Des petits changements pour moins de sucre

Réduire sa consommation de sucre permet d’avoir plus d’énergie, de mieux gérer son poids et de diminuer le risque de maladies, telles que le diabète. Évitez les sucres ajoutés en privilégiant les collations saines, en cuisinant vous-même et en vérifiant dans la liste des ingrédients qu’il n’y a pas de sucres cachés.

Avoir conscience de sa consommation de sucre

Faites attention à votre consommation de sucre : prévoyez à l’avance vos repas et optez pour des alternatives saines. 

Bewust omgaan met suikers
  1. Commencez par établir un menu pour la semaine
    Une bonne préparation, c’est déjà la moitié du travail accompli. En déterminant à l’avance ce que vous mangerez, vous pouvez réfléchir à des options saines et sans sucres ajoutés. Ainsi, votre semaine est bien plus facile à gérer et vous évitez de succomber à la tentation de grignoter des aliments peu sains. Regroupez vos courses de produits frais et sains et faites-les à un moment où vous n’avez pas faim.
  2. Cuisinez vous-même
    En cuisinant vous-même, vous choisissez vos ingrédients et évitez plus facilement les sucres.
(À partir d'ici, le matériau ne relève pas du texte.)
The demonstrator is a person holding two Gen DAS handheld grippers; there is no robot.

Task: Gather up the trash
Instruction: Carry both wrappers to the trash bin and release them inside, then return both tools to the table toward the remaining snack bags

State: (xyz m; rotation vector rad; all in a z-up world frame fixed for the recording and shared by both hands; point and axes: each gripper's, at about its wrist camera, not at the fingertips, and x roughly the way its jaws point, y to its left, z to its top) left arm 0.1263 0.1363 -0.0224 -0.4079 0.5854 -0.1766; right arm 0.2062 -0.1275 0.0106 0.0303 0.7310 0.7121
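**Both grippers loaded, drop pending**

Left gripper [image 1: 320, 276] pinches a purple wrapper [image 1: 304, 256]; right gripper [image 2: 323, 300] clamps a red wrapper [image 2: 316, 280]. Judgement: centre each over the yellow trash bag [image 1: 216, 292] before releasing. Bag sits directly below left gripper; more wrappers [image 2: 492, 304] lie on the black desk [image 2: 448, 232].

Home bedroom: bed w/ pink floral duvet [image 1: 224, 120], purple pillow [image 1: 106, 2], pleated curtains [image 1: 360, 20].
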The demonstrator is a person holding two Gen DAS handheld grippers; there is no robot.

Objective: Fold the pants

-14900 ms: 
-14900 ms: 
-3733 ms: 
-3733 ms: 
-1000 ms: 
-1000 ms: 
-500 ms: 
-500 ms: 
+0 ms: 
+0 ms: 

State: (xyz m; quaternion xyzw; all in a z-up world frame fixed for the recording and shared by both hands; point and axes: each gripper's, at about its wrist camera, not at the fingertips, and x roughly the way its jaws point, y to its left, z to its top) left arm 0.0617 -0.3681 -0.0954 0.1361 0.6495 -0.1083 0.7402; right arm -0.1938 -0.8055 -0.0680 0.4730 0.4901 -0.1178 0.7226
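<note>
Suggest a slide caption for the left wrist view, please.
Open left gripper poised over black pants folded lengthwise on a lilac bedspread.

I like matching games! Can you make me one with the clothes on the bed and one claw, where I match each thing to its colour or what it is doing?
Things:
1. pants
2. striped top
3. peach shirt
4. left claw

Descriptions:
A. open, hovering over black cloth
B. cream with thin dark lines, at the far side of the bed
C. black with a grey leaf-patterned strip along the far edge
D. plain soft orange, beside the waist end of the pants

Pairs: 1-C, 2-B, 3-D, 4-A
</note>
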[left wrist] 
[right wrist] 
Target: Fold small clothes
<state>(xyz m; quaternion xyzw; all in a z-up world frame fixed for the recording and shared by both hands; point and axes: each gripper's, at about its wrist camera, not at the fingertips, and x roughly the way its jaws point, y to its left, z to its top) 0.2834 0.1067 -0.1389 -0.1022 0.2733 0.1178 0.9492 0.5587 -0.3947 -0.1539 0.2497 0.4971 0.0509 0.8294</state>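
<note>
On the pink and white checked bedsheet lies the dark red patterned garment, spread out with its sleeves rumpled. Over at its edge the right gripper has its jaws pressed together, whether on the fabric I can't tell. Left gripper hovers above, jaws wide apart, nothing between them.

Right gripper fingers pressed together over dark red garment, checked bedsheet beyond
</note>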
Dans les sauces ou les smoothies, par exemple, vous pouvez remplacer le sucre par d’autres arômes naturels. Vous gardez ainsi le contrôle sur ce que vous mangez et évitez les sucres cachés.
  3. Mangez à l’extérieur en toute sérénité
    Il est tout à fait possible de manger moins de sucre au restaurant, même si cela semble parfois difficile. Par exemple, choisissez des plats sans sauces sucrées, demandez à ce qu’elle soit servie à part ou remplacez les accompagnements, tels que les frites, par une salade. Pour les boissons, optez pour de l’eau, du thé ou un substitut non sucré. Si vous êtes invité, prévenez vos hôtes à l’avance que vous essayez de réduire votre consommation de sucre afin qu’ils puissent prendre cela en compte.
  4. Commencez petit à petit
    Pour commencer, concentrez-vous sur deux changements. S’ils sont faciles à mettre en place, ajoutez-en progressivement d’autres. En procédant à trop de modifications à la fois, vous risquez davantage de baisser les bras. Par exemple : si vous mettez du sucre dans votre café ou votre thé, essayez de réduire la dose jusqu’à ce que vous le buviez sans sucre.
  5. Mangez plus de fibres
    Manger des fibres vous permet de ressentir une sensation de satiété plus longtemps, ce qui vous incite moins à vous tourner vers le sucre. Ajoutez plus de légumes, de fruits et de produits à base de céréales complètes à vos repas. Cela vous permet non seulement de vous sentir rassasié, mais aussi de favoriser votre digestion et votre bien-être en général. Un moyen simple de consommer davantage de fibres !
  6. Dormez suffisamment
    Adoptez de bonnes habitudes de sommeil, même si cela n’est pas toujours facile. Un mauvais sommeil a des répercussions sur la santé, comme une baisse de la concentration, un système immunitaire plus faible et un risque accru de surpoids. Par ailleurs, le manque de sommeil vous rend plus sensible aux aliments sucrés et gras. Un bon sommeil est donc primordial !
  7. Ne mangez pas pour vous distraire
    Lorsque l’on est stressé ou fatigué, il est plus difficile de résister à la tentation. Vous avez envie de sucré ? Essayez de vous changer les idées ! Arrêtez ce que vous êtes en train de faire et allez vous promener ou discutez avec un ami ou un collègue, par exemple. Vous éviterez ainsi les envies inconscientes (de sucre).
  8. Des collations saines
    De nombreuses collations vendues dans les supermarchés paraissent saines, mais elles contiennent souvent des sucres cachés, du sel ou des matières grasses. Vérifiez bien les ingrédients ! Quelques idées saines :
    ✔️ Un fruit frais (pomme, kiwi, mandarine) ;
    ✔️ Des légumes à grignoter (concombre, tomates cerises, radis) ;
    ✔️ Des fruits à coque non salés (noix, noix de cajou) ;
    ✔️ Un yaourt allégé en sucres avec du muesli ou des noix.
    Évitez les collations toutes prêtes, comme les yaourts sucrés ou les barres chocolatées.

Essayez de penser en termes de morceaux de sucre : une canette de Coca de 330 ml représente environ 35 g de sucre. Cela peut sembler peu, mais si vous convertissez ce chiffre, vous verrez la différence. 1 morceau de sucre représente 4 g de sucre : une canette de Coca contient donc 9 morceaux de sucre ! Vous aurez ainsi une meilleure idée de la quantité de sucre que vous ingérez réellement.